Task instructions:
What's needed is an exact retyping of the lines from the start of the listing up to and including the line with "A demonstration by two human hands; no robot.", minus any pictures.

Raw data:
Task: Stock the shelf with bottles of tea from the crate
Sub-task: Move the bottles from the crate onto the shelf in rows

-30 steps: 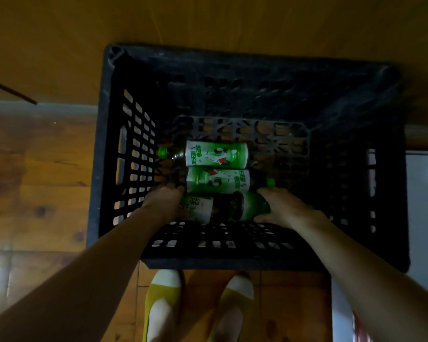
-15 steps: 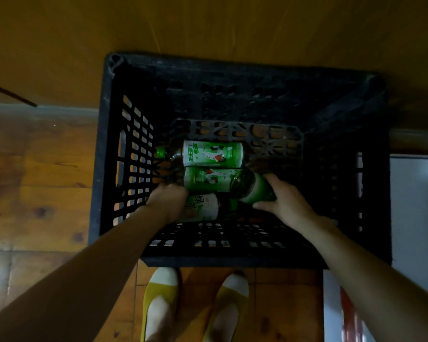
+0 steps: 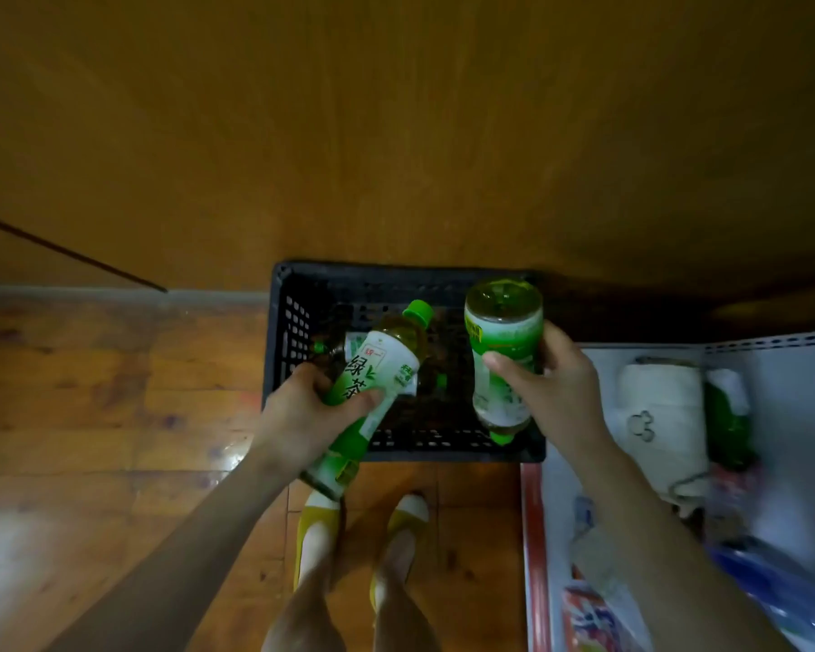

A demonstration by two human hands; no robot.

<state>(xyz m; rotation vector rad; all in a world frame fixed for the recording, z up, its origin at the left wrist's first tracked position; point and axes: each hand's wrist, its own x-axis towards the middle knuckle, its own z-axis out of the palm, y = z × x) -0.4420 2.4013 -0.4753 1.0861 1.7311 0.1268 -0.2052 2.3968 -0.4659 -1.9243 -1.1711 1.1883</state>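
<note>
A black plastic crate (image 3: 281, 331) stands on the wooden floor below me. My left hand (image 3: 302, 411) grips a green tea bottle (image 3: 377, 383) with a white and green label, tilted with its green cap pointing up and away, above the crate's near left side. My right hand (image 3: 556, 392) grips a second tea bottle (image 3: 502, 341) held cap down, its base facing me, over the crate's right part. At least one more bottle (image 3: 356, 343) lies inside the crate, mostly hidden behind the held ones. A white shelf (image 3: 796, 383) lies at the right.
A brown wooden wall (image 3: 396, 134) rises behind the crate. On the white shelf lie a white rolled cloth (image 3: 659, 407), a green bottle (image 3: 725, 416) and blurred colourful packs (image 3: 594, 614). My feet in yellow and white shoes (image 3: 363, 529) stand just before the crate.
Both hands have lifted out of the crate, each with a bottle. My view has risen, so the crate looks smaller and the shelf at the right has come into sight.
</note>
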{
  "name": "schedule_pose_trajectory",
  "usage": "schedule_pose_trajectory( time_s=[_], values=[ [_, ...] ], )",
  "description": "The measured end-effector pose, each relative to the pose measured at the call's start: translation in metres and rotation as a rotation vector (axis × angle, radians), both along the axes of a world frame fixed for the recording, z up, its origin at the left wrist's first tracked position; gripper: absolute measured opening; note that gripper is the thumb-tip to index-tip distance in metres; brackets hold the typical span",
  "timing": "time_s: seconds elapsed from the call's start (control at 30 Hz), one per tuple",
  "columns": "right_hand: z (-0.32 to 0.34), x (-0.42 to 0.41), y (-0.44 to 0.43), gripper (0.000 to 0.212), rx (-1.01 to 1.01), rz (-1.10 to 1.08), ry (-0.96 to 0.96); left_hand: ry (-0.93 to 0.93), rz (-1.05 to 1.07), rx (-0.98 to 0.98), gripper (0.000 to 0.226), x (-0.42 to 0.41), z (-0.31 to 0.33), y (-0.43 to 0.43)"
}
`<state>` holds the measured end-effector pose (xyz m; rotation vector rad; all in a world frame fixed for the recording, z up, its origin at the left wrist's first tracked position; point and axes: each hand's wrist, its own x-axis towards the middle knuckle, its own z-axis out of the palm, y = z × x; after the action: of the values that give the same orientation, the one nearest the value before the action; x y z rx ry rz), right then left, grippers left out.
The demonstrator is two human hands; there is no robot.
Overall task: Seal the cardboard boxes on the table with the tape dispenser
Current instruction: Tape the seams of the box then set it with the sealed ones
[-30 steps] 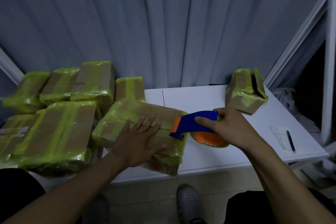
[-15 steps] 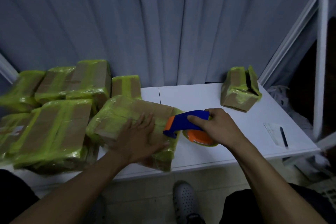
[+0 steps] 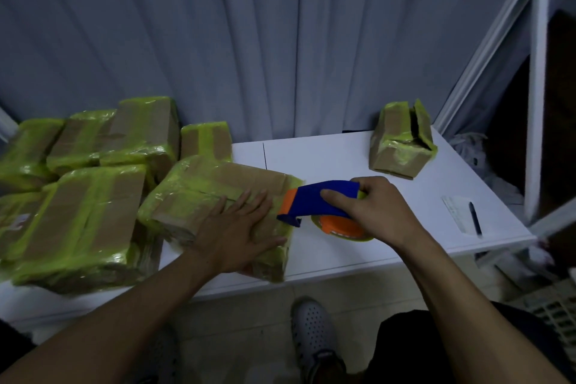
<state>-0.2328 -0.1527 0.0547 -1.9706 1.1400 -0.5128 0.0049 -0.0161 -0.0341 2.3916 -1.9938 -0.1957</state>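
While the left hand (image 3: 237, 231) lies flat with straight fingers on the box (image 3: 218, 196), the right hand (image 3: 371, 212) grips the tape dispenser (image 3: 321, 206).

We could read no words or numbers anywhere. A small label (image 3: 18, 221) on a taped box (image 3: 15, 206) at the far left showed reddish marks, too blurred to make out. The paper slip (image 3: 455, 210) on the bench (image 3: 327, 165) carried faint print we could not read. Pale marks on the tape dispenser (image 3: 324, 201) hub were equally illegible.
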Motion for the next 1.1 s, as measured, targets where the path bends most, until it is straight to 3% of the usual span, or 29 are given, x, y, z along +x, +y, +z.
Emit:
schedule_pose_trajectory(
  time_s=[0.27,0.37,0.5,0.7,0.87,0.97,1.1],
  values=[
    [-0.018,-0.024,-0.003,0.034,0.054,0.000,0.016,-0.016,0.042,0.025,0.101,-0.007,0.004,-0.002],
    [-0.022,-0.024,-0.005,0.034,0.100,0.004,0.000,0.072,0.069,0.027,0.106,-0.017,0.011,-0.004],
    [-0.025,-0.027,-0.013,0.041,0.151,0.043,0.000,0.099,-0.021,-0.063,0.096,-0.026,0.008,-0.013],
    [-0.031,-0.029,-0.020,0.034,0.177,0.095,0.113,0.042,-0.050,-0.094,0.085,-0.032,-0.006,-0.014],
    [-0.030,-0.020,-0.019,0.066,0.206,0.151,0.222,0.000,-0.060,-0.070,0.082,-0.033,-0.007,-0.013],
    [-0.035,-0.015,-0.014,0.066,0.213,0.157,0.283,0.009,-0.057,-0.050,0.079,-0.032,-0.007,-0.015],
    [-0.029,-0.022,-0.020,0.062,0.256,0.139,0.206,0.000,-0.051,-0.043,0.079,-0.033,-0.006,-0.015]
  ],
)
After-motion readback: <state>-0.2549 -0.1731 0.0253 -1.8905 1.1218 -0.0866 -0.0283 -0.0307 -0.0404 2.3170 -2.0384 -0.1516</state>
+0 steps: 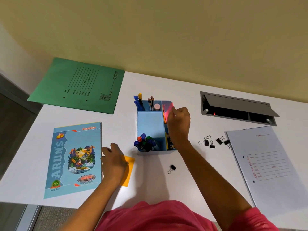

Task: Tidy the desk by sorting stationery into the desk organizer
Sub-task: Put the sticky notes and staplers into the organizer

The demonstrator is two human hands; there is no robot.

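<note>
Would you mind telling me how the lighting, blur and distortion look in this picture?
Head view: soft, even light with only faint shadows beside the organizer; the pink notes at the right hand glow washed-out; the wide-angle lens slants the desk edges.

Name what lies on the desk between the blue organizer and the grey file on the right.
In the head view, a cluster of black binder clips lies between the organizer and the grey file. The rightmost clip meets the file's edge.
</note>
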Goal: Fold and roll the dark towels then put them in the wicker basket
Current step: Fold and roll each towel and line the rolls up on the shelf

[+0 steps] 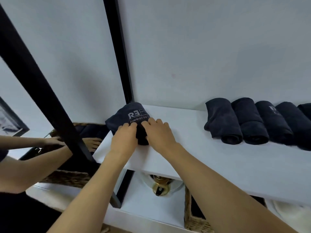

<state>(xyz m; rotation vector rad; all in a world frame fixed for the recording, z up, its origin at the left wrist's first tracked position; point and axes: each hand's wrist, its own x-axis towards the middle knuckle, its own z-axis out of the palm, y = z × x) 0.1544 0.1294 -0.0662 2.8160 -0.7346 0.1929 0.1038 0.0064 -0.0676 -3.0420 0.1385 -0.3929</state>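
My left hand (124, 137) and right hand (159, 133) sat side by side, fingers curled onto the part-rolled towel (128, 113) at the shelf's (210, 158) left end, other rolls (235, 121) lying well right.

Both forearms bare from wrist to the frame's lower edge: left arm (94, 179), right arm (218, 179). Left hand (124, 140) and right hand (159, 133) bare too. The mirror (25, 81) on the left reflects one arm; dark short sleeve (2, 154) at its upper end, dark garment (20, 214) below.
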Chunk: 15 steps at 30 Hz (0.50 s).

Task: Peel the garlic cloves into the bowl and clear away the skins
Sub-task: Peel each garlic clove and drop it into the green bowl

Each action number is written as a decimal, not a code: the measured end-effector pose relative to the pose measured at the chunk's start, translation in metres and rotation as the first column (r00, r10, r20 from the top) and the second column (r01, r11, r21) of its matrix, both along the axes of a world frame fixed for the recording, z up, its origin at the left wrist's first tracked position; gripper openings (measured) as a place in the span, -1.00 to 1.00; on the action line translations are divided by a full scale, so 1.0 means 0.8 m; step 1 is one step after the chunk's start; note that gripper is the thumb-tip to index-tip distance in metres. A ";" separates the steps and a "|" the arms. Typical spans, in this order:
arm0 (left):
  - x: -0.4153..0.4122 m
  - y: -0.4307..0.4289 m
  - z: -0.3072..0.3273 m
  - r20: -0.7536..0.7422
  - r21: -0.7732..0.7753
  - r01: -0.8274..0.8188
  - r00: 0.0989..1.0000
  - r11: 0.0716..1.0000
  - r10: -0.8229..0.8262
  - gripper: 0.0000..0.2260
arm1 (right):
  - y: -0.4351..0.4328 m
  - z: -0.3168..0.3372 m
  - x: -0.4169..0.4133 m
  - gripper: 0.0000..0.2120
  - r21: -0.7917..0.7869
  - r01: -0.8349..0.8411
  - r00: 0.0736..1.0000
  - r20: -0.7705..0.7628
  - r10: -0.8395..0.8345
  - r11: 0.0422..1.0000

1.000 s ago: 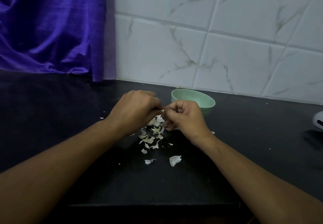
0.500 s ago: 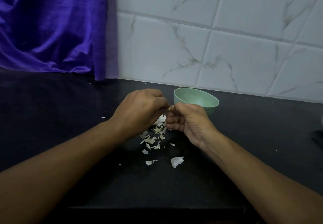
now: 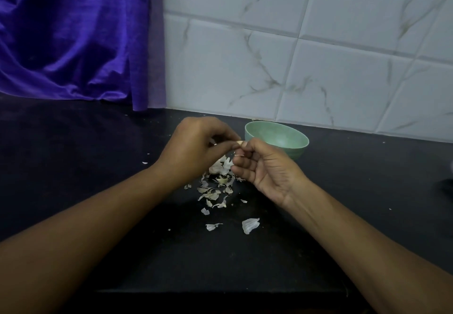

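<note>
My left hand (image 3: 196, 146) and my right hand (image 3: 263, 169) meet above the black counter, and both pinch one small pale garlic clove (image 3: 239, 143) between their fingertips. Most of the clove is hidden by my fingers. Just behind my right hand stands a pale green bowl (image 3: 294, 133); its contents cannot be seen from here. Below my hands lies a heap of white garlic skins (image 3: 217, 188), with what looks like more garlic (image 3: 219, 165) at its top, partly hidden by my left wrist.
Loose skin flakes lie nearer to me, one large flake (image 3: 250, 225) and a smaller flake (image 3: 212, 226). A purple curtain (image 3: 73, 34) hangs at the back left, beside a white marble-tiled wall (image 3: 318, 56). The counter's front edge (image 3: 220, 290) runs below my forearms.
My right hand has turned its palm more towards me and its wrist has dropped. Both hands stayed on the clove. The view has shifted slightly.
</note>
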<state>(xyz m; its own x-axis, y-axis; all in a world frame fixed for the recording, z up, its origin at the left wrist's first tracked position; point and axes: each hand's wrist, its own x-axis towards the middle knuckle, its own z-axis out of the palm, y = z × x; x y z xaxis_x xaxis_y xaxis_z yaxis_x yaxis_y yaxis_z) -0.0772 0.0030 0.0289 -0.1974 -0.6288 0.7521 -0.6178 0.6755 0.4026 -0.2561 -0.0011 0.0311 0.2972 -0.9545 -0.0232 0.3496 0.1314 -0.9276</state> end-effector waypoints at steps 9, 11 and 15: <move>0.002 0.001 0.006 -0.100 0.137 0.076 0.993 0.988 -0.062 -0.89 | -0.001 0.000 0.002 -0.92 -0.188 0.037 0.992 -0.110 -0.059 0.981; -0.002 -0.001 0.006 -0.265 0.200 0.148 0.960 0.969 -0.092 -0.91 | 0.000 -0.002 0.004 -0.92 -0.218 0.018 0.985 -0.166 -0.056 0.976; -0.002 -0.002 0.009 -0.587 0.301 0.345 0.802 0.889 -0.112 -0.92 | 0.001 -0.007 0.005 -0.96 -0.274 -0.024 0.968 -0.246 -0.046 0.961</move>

Reply:
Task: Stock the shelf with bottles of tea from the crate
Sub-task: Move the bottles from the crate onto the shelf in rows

-30 steps: 
-15 steps: 
+0 steps: 

A demonstration by two human hands; no robot.

The exercise requires nothing further.